Noris Cocci è un fotografo, e noriscocci.com è il posto dove tiene insieme quello che pubblica: le stampe fine art in vendita, i libri, il blog e la sua biografia. Ho fatto il progetto grafico, l'ho costruito su WordPress e ho messo in piedi il negozio con WooCommerce. È il quarto lavoro che facciamo insieme dopo tre libri.

L'ingresso
La prima pagina non è un elenco di sezioni: è una sola fotografia a tutto schermo, con sopra due sole cose, il marchio e il menu. In basso resta la frase con cui l'autore si presenta. Chi arriva vede una fotografia grande quanto lo schermo prima di vedere un'interfaccia, che su un sito di fotografia mi sembrava il modo giusto di cominciare.
La griglia sfalsata
Nelle sezioni interne le immagini non stanno incolonnate: ogni riga ne porta due o tre di formati diversi, sfalsate in verticale, e fra una e l'altra resta molto bianco.

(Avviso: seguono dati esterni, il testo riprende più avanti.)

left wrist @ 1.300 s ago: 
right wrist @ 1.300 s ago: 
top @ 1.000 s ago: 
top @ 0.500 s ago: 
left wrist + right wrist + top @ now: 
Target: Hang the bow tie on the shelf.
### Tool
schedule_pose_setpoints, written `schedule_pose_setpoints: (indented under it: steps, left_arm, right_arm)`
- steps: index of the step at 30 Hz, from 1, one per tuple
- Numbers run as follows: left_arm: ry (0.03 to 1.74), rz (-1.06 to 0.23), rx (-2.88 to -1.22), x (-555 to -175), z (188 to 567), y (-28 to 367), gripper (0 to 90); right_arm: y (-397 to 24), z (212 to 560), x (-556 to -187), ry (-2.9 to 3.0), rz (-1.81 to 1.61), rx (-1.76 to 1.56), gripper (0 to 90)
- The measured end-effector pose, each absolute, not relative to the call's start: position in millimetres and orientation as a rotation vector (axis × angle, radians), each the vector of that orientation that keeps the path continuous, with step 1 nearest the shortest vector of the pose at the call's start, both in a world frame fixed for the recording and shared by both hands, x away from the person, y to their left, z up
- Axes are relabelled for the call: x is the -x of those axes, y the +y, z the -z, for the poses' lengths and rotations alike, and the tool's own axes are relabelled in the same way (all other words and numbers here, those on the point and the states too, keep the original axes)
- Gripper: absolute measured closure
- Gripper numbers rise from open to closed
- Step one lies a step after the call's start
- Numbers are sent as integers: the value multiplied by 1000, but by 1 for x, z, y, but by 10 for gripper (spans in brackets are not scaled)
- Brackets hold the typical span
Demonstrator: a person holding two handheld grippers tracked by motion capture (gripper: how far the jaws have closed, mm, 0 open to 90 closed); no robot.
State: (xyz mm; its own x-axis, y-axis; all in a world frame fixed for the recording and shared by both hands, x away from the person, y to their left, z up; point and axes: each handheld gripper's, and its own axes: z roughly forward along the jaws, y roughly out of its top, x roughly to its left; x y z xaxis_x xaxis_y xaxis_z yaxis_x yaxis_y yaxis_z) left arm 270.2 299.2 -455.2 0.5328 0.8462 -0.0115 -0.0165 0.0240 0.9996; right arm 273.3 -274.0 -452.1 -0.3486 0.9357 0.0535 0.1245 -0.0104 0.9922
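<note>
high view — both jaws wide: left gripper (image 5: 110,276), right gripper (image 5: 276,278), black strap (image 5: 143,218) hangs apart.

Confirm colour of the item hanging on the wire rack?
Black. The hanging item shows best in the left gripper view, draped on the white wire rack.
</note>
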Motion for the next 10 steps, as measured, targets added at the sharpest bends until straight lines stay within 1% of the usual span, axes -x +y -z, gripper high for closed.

Le proporzioni le decide la fotografia, non la gabbia: le verticali restano verticali e nessuna viene ritagliata per far quadrare la riga.


Un carattere solo, Space Grotesk, in tre misure: i titoli di sezione a 112 pixel, il testo corrente a 16, le didascalie a 16 in maiuscolo con quasi un terzo di quadratone di spaziatura. È l'unico posto dove il disegno alza la voce, e serve a tenere insieme fotografie in bianco e nero su una pagina bianca, senza cornici e senza righe di separazione.

Il negozio vende stampe firmate. Ogni scheda tiene insieme due cose che di solito stanno in pagine diverse: il racconto dello scatto, scritto dall'autore, e la parte da e-commerce — il formato da scegliere fra 24×30, 30×42, 42×59 e 50×70 centimetri, la quantità, il carrello. Le fotografie della scheda mostrano l'opera appesa a una parete, così il formato si legge come una misura nello spazio e non come due numeri.

Books raccoglie i libri dell'autore, uno per scheda, con la copertina, i dati e le fotografie dentro. Tre di quelle schede sono libri che ho impaginato io — Sicilian Element, Snowsnap e Ventuno — e qui tornano visti da fuori, come oggetti e non come pagine da sfogliare. Ogni scheda ripete le stesse quattro voci: autore, titolo, collaborazione, categoria.



Il blog è l'unico posto del sito dove entra il colore: sono racconti di viaggio, e le fotografie restano come sono state scattate. Sta nello stesso impaginato di tutto il resto, quindi la differenza si vede da sola.

La pagina About monta il testo su due colonne di corpo diverso: a sinistra le frasi dell'autore, grandi quanto un titolo, a destra la nota di Ferdinando Scianna in corpo da lettura. Sono due voci, e si distinguono dalla misura prima che dal contenuto.